I am delighted with the all clear on my latest cancer surveillance scan. But there is a downside. It means I will shortly have to go into hospital for surgery: a thoracotomy to repair a diaphragmatic hernia. Last month I met the surgeon at the Royal Victoria Hospital. He explained the procedure and the risks and I signed the consent form. He told me that the surgery would be scheduled for this month, conditional on my scan being all clear. So now I am waiting for the phone call from the hospital. Frankly, I am dreading it.

This surgery is needed to repair a hole in my left diaphragm that was caused by the first big operation I had in 2011. I then needed open heart surgery to safely remove the tumour that had grown up my vena cava. My chest was opened up and the diaphragm cut as part of this procedure. At the conclusion of this long and complex operation, either the diaphragm was not sewn up properly or some of the stitches did not hold.

Some six months after the big operation I was offered surgery to repair the diaphragmatic hernia. I was still in a lot of pain from the big surgery, so I deferred it. Six months later I was again offered the surgery, I wasn’t mentally ready to go back in for another big operation so I deferred it again. At the next review, as I had learned to adapt to my limitations, the surgeon suggested that I continue to manage the problem conservatively (i.e. without surgery).

I did this for another year or so, but then I developed asthma. The specialist reckoned this was due to my left lung being under stress because my stomach was wedged in the diaphragm. I was living with restricted breathing, particularly after eating. He recommended that I again consider surgery to repair the hernia. I met the surgeon two years ago and was discussing having elective surgery when I got the first of my cancer recurrences, followed by the first of my post-operative lung collapses.

So to cut a long story short, here I am nine months after the surgery to remove the second cancer recurrence and I am now preparing to go back in to have more surgery. It aims to restore my normal anatomy and should prevent further lung collapses. Fingers crossed that this will be the end of it.

Because of the two recent operations I was forced to have, I am now much more experienced and know that I can recover from the ordeal of major surgery. But I realise that this operation is bigger than the two previous ones. And when the surgeon tells you that you will be ‘sore’ for three months afterwards (they normally minimise these cautions), it means you will be in a lot of pain for some considerable time: at least six months and probably longer.

A thoracotomy means that your ribs are split open to gain access to your lung and diaphragm. The muscles between the ribs are cut and they take a long time to repair. Nerves run along the edges of the ribs too and are easily damaged (one of the risks). Anyone who has had bruised ribs will know how painful it is just breathing, let alone coughing and sneezing.
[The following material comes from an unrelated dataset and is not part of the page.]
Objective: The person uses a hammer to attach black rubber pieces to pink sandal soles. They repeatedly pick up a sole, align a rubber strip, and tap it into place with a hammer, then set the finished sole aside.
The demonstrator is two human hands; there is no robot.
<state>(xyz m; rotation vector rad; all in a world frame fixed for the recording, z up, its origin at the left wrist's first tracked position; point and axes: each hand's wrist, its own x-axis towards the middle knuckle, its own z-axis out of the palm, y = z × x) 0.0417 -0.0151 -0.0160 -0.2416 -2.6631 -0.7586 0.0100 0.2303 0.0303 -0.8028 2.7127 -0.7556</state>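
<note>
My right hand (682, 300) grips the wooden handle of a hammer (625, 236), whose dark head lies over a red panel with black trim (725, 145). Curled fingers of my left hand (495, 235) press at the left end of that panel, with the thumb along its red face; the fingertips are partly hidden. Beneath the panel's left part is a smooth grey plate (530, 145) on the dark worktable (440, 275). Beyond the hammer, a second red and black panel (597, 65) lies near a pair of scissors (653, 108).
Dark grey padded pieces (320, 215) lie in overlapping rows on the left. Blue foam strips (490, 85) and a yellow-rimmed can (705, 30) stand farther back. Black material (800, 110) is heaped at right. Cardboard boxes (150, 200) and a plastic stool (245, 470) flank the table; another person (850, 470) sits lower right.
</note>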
The other issue is that the exact nature of the hernia and the extent of the repair will only be known after I am opened up. So how likely the procedure is to be successful is also unknown in advance.

My stomach has become fused to my diaphragm, so they have to be surgically separated. This means the very delicate cutting away of the tissues of the diaphragm from the stomach, being careful not to injure it (one of the main risks). Then the hole in the diaphragm is repaired with a polypropylene mesh patch that is stitched in place.

I am told I will be in hospital for up to two weeks and incapacitated at home for three months or more. I will also have to be very careful for a good while and not undertake any activity which could pull the stitches in my hernia repair.

I have met the surgeon three times and have asked lots of questions. But when I signed the consent form my heart sank. The rational part of my mind realises that it is sensible to have this surgery, but the rest of me is in a state of fear. I've had enough of hospitals and surgery. I am dreading the call. It could come any day now.